Hacker News new | past | comments | ask | show | jobs | submit login
Hash tables with O(1) worst-case lookup and space efficiency [pdf] (ru.is)
118 points by tianyicui on Feb 20, 2011 | hide | past | favorite | 43 comments



I've had some luck turning a cuckoo hash into a sort of LRU cache. Whenever you do an insert, replace the older item. Iirc, everything else stayed the same. Using more than 2 hashed really helped.


I'd been wondering how best to make an LRU cache, and now you come along and give a really good solution. Nice!


That is not LRU, it's "replace with some other random thing some time, based on a hash function".


This is really clever, thanks for the hack.


That's not a hack. It's an algorithm.


Ooh so a hack is sort of an eigentransform of an algorithm in the sense that a hacked algorithm is still an algorithm.


I'd just like to point out that the worse your hash algorithm is, the better Cuckoo Hashing compares to traditional hashing...... therefore, study your hash functions!

The ones that come with most languages or libraries by default quite simply aren't optimized for use on anything. There's hash functions that work better on strings and hash functions that work better on numbers (length bias). In the perfect world, this wouldn't be true, but in the real world, yes it is.

That said, may I recommend MurmurHash3: code.google.com/p/smhasher/wiki/MurmurHash3

Switch your hash tables to this. The performance difference is incredible.


Cuckoo hashing is not only optimal in theory, it is also very fast in practice. The only downside, though, is that the insert time has linear-time worst case. Thus it may be not the best solution if latency is an issue.


There was a talk around where they were using two replacements at most(or two hash tables), and two hash functions. At insert time you add the object to the first hash table, if there is an object in the bucket, you then try with the second hash table. If you follow this approach a very large percentage of the buckets is going to be full. The remaining objects set (those that cannot be inserted in the first two hash tables because the buckets are full) is so small that you can keep them in a list or in a "standard" hash table. At some point I had a secondary storage implementation of this approach and it was good indeed.

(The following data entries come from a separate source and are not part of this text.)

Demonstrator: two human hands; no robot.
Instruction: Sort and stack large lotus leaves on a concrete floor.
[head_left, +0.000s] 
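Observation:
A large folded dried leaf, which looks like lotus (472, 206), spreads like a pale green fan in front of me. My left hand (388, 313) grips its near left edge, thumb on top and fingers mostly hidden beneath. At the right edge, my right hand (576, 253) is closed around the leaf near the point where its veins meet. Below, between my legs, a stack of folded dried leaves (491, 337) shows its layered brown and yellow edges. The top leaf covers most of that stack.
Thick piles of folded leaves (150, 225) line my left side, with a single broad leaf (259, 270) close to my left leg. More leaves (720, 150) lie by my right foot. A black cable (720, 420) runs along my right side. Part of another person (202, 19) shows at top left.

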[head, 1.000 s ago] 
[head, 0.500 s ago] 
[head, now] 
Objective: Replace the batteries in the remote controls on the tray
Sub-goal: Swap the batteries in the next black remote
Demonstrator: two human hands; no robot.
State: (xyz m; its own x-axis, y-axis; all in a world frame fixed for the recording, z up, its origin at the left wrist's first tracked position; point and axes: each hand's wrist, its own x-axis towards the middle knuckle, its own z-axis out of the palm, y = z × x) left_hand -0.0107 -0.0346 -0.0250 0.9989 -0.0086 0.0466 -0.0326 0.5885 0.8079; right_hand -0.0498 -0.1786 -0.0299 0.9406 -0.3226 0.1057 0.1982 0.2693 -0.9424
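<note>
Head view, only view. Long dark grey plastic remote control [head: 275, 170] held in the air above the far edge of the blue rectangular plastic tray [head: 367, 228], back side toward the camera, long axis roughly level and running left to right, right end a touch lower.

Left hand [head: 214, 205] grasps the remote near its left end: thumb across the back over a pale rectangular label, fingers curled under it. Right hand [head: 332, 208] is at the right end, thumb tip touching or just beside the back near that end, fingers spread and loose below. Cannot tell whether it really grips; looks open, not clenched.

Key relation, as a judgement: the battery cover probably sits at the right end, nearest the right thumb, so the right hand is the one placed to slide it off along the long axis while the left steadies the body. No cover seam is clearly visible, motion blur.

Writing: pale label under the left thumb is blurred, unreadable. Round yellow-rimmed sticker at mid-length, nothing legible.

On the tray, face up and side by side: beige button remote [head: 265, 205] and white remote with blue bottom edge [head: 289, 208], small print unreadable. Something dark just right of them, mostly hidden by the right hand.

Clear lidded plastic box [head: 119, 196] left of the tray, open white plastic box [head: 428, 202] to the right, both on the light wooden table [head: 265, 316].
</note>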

"Linear-time worst case" is different from "amortized constant time", which is what cuckoo hashing provides.

Almost all the containers we use on a regular basis provide only amortized constant time inserts.


Linear time worst case and amortized constant time are not mutually exclusive. You are right that most containers that we use have amortized constant time complexity, but they also have linear worst case complexity. Most times this is because an internal array has to be resized and the contents have to be copied over to the new enlarged array.


No, they're not mutually exclusive. But what actually matters in most software is "amortized constant time": linear time worst case only matters in hard real-time systems which can't tolerate any deviation from the expected runtime.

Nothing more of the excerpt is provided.